## [PROBLEM REQUIREMENTS]
Search the data for "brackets". Each line containing it is to be copied.

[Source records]
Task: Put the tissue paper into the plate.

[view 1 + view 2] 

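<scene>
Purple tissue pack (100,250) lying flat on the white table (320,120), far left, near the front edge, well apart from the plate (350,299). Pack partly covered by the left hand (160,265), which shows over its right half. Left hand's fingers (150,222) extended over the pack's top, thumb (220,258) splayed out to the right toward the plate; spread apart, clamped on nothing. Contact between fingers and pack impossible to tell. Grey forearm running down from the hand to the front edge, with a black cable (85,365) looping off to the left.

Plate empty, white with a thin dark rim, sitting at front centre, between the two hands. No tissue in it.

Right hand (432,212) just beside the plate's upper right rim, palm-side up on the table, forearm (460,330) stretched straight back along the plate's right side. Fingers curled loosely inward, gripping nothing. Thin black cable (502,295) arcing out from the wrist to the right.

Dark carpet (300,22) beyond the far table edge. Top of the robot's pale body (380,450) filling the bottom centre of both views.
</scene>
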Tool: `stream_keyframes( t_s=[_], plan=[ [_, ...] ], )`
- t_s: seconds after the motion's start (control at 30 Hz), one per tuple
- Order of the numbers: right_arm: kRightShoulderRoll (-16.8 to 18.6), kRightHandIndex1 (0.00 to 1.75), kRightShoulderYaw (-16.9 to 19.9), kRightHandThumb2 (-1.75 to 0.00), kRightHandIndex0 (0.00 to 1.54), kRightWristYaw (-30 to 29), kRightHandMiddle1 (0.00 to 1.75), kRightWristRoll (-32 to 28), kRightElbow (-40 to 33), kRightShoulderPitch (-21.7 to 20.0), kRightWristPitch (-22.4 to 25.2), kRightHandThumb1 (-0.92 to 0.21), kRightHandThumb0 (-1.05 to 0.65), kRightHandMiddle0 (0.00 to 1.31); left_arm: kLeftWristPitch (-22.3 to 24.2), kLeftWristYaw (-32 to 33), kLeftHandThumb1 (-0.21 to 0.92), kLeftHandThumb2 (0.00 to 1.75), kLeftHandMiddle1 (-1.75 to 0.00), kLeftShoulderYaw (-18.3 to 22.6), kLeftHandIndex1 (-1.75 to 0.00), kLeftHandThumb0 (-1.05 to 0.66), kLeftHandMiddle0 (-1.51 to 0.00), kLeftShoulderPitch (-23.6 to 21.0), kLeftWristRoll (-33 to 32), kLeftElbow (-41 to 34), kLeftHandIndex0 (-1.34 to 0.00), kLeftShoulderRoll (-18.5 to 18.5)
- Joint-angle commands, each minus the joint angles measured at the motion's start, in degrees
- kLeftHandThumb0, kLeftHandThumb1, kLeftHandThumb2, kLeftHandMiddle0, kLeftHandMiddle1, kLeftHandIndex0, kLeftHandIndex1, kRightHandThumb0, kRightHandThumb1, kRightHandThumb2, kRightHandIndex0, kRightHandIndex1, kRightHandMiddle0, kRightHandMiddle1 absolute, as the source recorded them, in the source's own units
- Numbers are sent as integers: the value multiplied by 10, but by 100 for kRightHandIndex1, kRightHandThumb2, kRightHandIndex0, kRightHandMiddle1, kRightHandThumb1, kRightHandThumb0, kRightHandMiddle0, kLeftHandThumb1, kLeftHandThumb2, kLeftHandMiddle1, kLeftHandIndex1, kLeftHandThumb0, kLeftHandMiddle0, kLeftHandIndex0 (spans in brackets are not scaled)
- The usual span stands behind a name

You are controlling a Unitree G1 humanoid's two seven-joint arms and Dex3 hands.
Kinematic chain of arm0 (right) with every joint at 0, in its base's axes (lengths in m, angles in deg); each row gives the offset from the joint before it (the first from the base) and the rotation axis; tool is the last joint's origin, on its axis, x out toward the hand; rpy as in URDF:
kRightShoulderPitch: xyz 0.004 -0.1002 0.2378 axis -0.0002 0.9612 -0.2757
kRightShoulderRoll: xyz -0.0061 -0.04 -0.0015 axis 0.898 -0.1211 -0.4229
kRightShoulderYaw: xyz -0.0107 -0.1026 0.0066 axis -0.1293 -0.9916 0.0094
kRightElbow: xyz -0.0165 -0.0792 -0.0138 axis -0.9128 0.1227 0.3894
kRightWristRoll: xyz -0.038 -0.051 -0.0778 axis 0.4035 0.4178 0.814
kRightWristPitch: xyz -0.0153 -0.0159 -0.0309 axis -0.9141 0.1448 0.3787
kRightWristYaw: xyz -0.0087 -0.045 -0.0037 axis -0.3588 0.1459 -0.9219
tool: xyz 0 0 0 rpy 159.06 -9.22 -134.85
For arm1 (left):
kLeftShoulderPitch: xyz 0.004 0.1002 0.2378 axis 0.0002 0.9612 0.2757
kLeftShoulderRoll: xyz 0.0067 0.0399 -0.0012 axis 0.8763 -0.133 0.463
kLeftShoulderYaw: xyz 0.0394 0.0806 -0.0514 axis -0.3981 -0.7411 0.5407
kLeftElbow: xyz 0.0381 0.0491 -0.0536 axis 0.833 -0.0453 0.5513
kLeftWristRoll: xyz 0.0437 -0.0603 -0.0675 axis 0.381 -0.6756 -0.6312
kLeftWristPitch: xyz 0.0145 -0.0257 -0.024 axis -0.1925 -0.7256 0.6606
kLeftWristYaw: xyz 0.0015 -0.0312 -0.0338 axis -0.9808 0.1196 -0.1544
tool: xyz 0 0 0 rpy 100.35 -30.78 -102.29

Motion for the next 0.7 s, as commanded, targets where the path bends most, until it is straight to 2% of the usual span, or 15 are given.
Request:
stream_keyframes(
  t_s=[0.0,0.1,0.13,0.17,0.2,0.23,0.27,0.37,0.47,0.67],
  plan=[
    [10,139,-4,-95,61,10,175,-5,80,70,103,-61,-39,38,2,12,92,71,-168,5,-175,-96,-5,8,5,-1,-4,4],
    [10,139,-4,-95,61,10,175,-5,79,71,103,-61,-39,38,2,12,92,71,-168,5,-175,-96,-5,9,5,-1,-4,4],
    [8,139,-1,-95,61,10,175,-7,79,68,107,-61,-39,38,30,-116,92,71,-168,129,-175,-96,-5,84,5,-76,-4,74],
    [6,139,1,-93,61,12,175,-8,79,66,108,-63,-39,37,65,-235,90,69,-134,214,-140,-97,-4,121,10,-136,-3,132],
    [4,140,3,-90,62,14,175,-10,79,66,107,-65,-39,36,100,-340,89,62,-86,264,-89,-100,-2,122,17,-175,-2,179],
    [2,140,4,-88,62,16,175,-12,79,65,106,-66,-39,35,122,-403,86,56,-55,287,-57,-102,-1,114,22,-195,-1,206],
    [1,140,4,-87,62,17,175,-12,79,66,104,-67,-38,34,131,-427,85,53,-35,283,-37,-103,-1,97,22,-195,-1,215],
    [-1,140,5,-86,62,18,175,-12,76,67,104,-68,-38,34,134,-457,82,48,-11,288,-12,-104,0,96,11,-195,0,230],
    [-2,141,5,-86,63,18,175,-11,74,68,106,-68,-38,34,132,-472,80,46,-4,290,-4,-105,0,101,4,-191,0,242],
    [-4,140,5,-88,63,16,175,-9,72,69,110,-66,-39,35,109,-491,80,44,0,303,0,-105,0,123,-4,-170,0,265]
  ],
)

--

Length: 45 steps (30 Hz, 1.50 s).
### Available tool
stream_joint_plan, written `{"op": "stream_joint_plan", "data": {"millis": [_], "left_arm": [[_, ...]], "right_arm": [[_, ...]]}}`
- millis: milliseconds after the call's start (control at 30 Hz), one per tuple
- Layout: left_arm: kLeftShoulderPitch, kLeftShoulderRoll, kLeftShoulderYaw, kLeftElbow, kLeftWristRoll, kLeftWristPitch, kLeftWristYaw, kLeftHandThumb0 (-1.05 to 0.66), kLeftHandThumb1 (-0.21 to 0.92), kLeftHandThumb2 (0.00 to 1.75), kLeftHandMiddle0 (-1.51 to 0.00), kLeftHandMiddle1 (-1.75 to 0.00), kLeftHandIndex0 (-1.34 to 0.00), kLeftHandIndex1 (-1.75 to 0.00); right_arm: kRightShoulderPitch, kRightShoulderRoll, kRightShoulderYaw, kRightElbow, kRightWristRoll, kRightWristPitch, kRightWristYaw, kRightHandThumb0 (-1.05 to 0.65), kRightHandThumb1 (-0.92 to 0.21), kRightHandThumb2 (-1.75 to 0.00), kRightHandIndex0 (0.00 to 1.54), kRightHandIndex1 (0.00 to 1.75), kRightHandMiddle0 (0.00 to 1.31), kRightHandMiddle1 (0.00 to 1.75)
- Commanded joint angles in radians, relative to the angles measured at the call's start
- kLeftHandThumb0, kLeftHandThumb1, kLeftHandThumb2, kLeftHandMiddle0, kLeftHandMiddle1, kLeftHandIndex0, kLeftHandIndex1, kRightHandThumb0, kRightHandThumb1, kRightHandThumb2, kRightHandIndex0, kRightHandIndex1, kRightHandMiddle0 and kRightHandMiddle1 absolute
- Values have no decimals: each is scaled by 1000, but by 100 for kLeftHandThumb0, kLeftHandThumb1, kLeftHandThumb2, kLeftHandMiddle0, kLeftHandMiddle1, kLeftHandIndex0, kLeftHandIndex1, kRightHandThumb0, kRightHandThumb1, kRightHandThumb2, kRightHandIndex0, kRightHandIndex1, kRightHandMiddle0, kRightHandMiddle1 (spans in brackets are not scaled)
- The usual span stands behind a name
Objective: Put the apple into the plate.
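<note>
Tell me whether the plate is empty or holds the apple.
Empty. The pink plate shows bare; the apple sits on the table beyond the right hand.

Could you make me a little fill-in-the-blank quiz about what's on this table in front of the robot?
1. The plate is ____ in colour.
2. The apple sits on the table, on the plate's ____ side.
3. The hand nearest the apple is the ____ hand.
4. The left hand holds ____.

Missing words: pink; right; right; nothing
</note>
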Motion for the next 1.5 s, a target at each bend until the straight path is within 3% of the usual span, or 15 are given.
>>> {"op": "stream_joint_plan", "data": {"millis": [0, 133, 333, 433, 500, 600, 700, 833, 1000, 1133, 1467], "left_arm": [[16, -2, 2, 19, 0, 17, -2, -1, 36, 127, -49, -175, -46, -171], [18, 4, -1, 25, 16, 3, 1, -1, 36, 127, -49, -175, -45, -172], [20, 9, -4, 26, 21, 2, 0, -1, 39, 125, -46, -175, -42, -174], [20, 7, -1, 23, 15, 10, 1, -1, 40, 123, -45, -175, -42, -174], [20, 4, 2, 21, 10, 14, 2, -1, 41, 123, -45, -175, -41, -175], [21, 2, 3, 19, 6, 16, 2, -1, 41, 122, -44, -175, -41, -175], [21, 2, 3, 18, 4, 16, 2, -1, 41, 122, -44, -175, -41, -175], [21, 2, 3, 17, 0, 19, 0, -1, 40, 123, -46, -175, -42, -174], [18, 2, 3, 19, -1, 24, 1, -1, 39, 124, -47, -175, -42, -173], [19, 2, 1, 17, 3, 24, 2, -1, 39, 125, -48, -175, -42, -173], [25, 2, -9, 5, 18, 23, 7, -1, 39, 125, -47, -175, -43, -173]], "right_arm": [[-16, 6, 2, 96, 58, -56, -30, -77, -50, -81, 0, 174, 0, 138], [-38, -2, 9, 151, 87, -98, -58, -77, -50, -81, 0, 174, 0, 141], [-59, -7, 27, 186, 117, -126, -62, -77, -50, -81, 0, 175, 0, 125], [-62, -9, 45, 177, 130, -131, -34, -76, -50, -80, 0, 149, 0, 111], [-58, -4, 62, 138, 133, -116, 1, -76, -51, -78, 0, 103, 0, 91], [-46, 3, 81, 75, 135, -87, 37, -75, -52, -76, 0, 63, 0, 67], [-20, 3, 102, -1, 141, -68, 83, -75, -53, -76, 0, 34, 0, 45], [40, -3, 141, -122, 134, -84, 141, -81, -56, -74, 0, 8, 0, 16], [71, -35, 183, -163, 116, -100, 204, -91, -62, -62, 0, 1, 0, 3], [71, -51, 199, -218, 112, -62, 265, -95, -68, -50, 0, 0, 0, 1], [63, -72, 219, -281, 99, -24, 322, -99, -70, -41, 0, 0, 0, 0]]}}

## [TASK SOLUTION]
- Numbers are sent as integers: the value multiplied by 10, but by 100 for kRightHandIndex1, kRightHandThumb2, kRightHandIndex0, kRightHandMiddle1, kRightHandThumb1, kRightHandThumb0, kRightHandMiddle0, kLeftHandThumb1, kLeftHandThumb2, kLeftHandMiddle1, kLeftHandIndex1, kLeftHandThumb0, kLeftHandMiddle0, kLeftHandIndex0 (spans in brackets are not scaled)
- Values have no decimals: each is scaled by 1000, but by 100 for kLeftHandThumb0, kLeftHandThumb1, kLeftHandThumb2, kLeftHandMiddle0, kLeftHandMiddle1, kLeftHandIndex0, kLeftHandIndex1, kRightHandThumb0, kRightHandThumb1, kRightHandThumb2, kRightHandIndex0, kRightHandIndex1, kRightHandMiddle0, kRightHandMiddle1 (spans in brackets are not scaled)

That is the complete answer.